WHAT YOU WILL DO:
Across the entries below, how many lines include the word "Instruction"? Reply with only the number.

[[ STUDY MATERIAL open ]]

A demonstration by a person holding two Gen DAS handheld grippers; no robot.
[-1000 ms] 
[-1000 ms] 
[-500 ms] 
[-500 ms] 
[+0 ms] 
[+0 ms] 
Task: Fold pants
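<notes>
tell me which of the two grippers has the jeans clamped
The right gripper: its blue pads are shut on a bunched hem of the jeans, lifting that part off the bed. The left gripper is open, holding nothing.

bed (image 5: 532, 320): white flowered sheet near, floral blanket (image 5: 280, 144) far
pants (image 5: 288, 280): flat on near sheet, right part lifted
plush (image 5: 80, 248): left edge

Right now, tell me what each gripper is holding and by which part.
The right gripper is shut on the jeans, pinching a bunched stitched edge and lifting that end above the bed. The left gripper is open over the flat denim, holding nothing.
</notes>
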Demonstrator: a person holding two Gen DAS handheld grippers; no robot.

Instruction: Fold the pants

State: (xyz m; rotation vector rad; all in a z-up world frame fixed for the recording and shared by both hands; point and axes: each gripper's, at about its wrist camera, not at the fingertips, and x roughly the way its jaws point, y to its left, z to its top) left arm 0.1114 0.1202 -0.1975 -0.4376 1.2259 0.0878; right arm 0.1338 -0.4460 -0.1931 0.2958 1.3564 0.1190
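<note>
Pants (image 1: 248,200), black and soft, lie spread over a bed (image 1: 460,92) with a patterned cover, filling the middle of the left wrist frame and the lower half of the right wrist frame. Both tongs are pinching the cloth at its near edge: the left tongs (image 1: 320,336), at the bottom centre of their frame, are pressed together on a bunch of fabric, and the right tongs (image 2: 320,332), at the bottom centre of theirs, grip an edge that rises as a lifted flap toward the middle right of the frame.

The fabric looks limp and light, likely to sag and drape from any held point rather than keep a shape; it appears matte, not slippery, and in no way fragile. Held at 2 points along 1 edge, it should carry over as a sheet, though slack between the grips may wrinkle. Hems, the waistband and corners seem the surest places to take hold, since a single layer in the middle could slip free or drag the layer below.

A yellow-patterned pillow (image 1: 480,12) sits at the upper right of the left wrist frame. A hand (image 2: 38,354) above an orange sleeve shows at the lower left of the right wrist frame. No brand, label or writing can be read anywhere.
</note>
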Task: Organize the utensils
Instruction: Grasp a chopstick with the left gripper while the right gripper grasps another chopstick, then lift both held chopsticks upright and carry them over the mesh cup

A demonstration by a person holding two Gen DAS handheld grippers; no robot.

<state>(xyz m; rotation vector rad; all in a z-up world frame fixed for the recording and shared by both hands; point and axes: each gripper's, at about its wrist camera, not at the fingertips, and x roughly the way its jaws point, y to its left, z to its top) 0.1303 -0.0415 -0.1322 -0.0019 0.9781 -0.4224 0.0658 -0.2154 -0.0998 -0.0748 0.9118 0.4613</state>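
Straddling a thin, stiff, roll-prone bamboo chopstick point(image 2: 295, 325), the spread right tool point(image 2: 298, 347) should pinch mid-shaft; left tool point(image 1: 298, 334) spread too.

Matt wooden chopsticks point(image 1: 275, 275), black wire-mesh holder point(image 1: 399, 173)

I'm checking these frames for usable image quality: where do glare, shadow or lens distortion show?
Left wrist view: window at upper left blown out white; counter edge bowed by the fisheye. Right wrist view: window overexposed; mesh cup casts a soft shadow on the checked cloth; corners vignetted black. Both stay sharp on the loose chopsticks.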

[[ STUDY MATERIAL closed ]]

SOLUTION FOR THIS EXERCISE:
2